EXERCISE PROMPT
In the data below, find each line carrying the string "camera" and copy it out.

DATA SHOWN
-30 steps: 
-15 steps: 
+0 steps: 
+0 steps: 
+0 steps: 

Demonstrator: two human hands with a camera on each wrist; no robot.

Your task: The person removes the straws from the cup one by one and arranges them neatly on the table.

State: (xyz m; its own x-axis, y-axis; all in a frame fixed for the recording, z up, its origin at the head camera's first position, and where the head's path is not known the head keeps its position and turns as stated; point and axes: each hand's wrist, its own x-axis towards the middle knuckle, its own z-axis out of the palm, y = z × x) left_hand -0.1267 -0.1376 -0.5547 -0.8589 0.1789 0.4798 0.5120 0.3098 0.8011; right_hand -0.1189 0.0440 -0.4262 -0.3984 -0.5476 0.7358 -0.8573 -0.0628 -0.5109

OUTPUT FOR THIS TASK
Demonstrator: two human hands with a camera on each wrist; no robot.
State: (xyz m; its own x-axis, y-axis; all in a frame fixed for the recording, z up, its origin at the head camera's first position, and where the head's path is not known the head keeps its position and turns as stated; point and axes: each hand's wrist, its own x-axis towards the middle knuckle, its own z-axis out of the palm, y = z × x) left_hand -0.1267 -0.1376 -0.5547 -0.8589 0.1789 0.4798 0.5120 0.3098 0.8011; right_hand -0.1189 0.0440 -0.4262 -0.3984 -0.5476 0.7358 -0.8573 -0.0628 -0.5109

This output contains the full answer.